Thank you John. I have a question about earthing arrangements where an oil pipe is common to a house and outbuilding. The earthing arrangement for the house is TN-C-S but as the garage is often damp i would prefer to install a TT system within the garage (correctly separated as per Figure 5.14 guidance note 8). However regulation 411.3.1.2 requires the extraneous conductive parts of all the buildings be connected to the MET, of which there is only one.
Guidance note 8 deals with these situations individually, but not the situation where you have both a TN-C-S and a TT sharing a common extraneous-conductive-part.
Not possible to have two different earthing systems with shared ECPs - if they are linked together in any way, they become the same system, TN-C-S in this case.
Thank you for your quick response, it makes sense that the common ECP should share the same earth system, is this detailed in a regulation either directly or indirectly?
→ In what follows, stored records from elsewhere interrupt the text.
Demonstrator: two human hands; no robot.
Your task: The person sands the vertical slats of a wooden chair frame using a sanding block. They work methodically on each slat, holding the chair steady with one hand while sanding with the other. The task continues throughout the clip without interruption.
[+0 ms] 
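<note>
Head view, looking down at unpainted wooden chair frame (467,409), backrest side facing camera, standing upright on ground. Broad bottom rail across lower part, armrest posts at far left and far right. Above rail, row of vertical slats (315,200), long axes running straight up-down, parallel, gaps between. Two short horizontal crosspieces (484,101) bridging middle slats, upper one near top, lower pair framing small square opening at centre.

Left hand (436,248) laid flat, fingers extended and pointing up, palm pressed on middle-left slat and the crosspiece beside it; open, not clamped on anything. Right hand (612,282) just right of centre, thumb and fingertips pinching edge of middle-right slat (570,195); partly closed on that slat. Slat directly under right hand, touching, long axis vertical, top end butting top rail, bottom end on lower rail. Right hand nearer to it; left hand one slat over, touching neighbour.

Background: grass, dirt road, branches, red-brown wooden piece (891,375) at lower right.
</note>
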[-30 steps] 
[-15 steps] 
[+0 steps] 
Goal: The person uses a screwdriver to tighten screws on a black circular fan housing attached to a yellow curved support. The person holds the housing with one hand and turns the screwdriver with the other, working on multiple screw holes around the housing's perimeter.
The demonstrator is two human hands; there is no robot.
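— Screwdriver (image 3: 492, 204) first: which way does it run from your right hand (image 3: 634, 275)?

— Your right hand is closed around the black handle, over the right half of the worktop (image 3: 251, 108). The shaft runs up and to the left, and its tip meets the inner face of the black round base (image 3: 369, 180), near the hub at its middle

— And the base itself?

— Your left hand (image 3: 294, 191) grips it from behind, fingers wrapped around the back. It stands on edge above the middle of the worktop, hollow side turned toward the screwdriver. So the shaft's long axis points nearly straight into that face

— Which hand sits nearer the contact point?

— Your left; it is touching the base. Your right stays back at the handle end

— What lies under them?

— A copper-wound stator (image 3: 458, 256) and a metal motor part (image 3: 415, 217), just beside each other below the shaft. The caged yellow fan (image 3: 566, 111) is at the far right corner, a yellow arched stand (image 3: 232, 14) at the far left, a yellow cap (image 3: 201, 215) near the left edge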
I am also searching the good book for a definite of when it is necessary to install TT but again am struggling to find definitive answers (other than caravan sites, hot tubs and EV charging). I would be greatful to here your advice on this.
Kind regards,
Dominic
@@MrDHouseman1000 Not a regulation, just an inevitable fact that if you connect two conductive things together, they become part of the same system.
TT is only required for those things mentioned in terms of regulations in BS7671. For anywhere else, it's up to the designer of the installation to determine whether using TN-C-S is appropriate based on the particular set of circumstances. The main factors being the risks when a PEN conductor is broken, and electromagnetic compatibility.